Real-time image-guided direct convective perfusion of intrinsic brainstem lesions. Technical note.

Recent preclinical studies have demonstrated that convection-enhanced delivery (CED) can be used to perfuse the brain and brainstem with therapeutic agents while simultaneously tracking their distribution using coinfusion of a surrogate magnetic resonance (MR) imaging tracer. The authors describe a technique for the successful clinical application of this drug delivery and monitoring paradigm to the brainstem. Two patients with progressive intrinsic brainstem lesions (one with Type 2 Gaucher disease and one with a diffuse pontine glioma) were treated with CED of putative therapeutic agents mixed with Gd-diethylenetriamene pentaacetic acid (DTPA).

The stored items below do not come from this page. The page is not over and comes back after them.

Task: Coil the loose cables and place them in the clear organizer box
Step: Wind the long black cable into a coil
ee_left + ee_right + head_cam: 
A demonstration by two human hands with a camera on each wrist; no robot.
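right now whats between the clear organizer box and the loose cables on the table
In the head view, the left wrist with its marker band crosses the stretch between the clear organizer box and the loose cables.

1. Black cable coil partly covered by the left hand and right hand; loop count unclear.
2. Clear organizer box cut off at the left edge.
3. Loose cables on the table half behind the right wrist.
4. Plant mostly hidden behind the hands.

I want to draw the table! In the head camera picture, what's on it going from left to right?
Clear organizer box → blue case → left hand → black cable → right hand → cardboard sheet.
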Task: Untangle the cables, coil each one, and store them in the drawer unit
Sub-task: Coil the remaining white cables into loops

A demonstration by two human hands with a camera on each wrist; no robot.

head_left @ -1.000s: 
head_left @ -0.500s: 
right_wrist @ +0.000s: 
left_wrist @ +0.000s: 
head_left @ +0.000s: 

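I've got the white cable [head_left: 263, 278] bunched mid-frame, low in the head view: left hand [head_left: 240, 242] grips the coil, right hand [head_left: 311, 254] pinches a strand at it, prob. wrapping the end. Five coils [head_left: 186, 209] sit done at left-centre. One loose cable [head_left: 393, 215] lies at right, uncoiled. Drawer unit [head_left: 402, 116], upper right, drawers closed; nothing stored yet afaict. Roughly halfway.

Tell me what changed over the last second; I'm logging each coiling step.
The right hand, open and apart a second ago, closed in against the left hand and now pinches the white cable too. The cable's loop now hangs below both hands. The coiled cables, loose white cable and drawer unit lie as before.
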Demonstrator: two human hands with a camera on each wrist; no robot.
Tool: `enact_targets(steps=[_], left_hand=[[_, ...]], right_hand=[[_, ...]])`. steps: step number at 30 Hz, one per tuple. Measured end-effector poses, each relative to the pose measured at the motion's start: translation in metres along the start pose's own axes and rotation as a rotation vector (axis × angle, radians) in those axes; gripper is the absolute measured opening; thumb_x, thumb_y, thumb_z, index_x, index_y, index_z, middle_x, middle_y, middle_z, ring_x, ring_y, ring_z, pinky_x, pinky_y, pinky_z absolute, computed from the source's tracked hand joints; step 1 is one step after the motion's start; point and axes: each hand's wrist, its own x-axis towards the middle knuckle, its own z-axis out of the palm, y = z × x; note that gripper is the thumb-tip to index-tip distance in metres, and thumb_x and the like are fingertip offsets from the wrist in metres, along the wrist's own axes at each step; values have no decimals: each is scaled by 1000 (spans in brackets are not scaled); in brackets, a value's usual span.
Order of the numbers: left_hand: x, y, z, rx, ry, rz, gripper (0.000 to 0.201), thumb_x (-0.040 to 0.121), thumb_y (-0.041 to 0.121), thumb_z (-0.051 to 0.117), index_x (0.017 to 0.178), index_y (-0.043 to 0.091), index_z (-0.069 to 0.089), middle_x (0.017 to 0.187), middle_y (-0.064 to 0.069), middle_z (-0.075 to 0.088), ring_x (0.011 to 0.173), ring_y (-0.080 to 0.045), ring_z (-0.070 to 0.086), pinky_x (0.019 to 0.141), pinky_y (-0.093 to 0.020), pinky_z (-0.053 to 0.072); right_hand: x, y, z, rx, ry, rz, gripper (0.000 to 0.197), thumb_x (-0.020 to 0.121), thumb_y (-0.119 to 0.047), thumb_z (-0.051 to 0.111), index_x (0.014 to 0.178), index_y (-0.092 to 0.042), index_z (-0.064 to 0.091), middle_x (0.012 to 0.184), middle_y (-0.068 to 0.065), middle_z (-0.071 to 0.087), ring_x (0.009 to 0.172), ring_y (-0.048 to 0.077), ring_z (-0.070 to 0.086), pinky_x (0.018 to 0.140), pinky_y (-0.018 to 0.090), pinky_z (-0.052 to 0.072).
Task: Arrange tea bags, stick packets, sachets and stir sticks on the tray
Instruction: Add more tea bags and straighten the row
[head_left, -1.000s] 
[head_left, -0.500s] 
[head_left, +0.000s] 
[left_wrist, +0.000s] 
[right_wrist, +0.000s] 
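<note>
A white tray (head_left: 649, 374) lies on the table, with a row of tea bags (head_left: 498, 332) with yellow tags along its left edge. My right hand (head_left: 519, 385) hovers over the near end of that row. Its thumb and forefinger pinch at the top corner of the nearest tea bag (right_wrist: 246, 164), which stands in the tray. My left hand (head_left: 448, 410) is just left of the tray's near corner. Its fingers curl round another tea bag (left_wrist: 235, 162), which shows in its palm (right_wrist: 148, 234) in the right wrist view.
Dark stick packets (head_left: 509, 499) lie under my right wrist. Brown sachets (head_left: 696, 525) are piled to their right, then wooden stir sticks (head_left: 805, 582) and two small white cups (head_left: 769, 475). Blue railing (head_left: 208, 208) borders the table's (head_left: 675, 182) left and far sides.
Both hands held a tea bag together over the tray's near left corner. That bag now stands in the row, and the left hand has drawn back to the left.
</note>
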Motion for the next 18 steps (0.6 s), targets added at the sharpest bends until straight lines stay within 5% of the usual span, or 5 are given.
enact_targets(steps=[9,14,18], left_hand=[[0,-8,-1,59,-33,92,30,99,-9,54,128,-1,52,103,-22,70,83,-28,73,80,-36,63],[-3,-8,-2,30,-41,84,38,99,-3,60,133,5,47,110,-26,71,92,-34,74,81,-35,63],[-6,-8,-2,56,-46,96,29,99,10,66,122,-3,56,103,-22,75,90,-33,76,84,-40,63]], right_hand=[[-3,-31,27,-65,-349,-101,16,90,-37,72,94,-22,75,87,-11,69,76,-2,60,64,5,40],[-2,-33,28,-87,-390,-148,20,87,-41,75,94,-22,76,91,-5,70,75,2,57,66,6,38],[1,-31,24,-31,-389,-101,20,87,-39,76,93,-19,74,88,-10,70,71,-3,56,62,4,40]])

Both patients underwent frameless stereotactic placement of MR imaging-compatible outer guide-inner infusion cannulae. Using intraoperative MR imaging, accurate cannula placement was confirmed and real-time imaging during infusion clearly demonstrated progressive filling of the targeted region with the drug and Gd-DTPA infusate. Neither patient had clinical or imaging evidence of short- or long-term infusate-related toxicity. Using this technique, CED can be used to safely perfuse targeted regions of diseased brainstem with therapeutic agents. Coinfused imaging surrogate tracers can be used to monitor and control the distribution of therapeutic agents in vivo. Patients with a variety of intrinsic brainstem and other central nervous system disorders may benefit from a similar treatment paradigm.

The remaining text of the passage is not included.